I played it for hours.

The second time I came to the OSC was around 9 years ago at age 29. I came with my new wife and kids. My kids were so thoroughly misbehaving at the time that the entire experience was ruined for us and we had to leave early. In any case, they no longer had the forest fire game, but they had seemingly the same exhibits, which were still cool. We also saw Cirque de Soleil as an IMAX movie.

Gadgets and Gizmos

Monday was Family Day in Toronto, a brand new holiday that doesn't seem to have any particular point. The OSC was crowded with families. The lines getting in were like lines into an amusement park. I talked to a few of the families.

Every one that I talked to, including the kids, told me that they came on average once every nine months to the Center. The main attraction for repeat visits seemed to be the kids area, which is a lot like an amusement park / playground filled with things you can climb, build, drop, roll, and so on.

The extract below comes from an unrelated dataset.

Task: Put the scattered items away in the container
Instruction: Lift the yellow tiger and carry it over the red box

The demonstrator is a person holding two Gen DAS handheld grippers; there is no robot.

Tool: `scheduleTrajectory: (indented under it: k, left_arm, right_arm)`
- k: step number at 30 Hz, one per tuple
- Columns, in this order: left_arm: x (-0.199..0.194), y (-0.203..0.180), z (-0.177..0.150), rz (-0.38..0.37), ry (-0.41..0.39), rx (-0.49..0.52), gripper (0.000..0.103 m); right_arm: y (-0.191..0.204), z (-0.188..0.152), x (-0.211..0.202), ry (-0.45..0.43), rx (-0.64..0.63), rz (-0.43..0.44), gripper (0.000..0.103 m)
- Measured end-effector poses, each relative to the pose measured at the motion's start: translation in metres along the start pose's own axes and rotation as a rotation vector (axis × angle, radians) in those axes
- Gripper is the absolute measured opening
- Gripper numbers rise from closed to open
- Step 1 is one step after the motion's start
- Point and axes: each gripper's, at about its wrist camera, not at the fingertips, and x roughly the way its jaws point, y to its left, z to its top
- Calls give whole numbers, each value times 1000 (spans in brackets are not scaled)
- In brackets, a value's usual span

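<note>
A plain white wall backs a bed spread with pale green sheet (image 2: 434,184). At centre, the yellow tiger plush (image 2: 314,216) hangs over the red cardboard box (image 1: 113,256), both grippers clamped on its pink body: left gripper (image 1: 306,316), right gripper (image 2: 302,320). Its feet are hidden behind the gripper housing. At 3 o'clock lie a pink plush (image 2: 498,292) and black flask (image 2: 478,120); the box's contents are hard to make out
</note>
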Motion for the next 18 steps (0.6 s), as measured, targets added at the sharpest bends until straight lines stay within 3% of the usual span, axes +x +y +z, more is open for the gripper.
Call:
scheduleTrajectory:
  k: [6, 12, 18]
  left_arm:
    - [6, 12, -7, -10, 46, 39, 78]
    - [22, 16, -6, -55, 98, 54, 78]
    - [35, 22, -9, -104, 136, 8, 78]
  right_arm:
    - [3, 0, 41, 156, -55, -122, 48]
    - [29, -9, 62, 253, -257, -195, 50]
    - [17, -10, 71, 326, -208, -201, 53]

This is just one small part of one of the structures there. It is a vast Rube Goldberg device where you drop balls into various parts and watch them circle around, rise, fall, jump, spin, clatter, and so on, until they eventually come rolling back to you.

I can see the appeal.

As for myself, I think I've run my course on the experience, as too much of the center is too familiar to me.

They have special exhibits, such as the currently running Titanic exhibition, which I skipped. I came especially to try out a one-day only "Gadgets and Gizmos" workshop. It was disappointing. At 10:00, they provided scissors (not enough of them), stapler, a plastic cup and a pencil, and instructions on how to build a whirligig. And at 2:00 they provided scissors, cardboard, and string and instructions on how to build a spinning disk.

My tablemate building a whirligig

My spinning disk

Both of these were fine gadgets and gizmos, but I was kind of hoping for about fifteen to twenty things like this happening in constant time and at different table, not just one thing to do for around ten minutes and then you're done.

PC at the Center

I amused myself watching parents react to their kids as they wandered around the beginning of the human reproduction area, which had pictures of the internal workings of reproductive organs and videos on birth control, STDs, and safer sex.

Some of the parents yanked their kids away from the area and hustled them on to other locations while saying that they were too young. Some just looked around while their kids looked around and then walked away. For their part, the kids poked and spun and moved the things just like they did in all the other areas of the center and then moved on.

Then I hit upon a new exhibit which kind of annoyed me. I have no problem with exhibitions on racism and prejudice, but I'm kind of mystified as to what one is doing in a science center. The overriding theme seemed to be one about how people don't know what they think they do and that truth is subjective.

They had objects showing acupuncture and that no one knows exactly how or if it works. But the points in the body corresponding to the "chi" also seem to have increased nerve endings. They had one on how the skin color of people is determined by only one gene out of thousands, and not really an important guide to comparing people's genetic makeup.

Then there was one which displayed the writings of "western" philosophers and showed how, despite whatever good things they may have written, they wrote a lot of prejudiced and sexist material as well: "The scientific achievements of the western world are rooted in the writings of great philosophers. But these philosophers were human, and despite their greatness, they were biased. Their ideas mirrored only the beliefs of European culture." And goes on to knock Darwin, Hegel, Plato, Nietzsche and twenty other philosophers with their various quotes about woman and blacks.

I'm guessing that the exhibit was supposed to be cautionary about the limits of scientific knowledge and reliance on culturally-normal ideas. But it seemed more appropriate for a museum on tolerance than one on science.

After the museum, I hit a used book store near Yonge and Eglington, picking up a few books on games and comics (some cheap ones the guy let me have for free; nice). Then kosher food shopping, then home.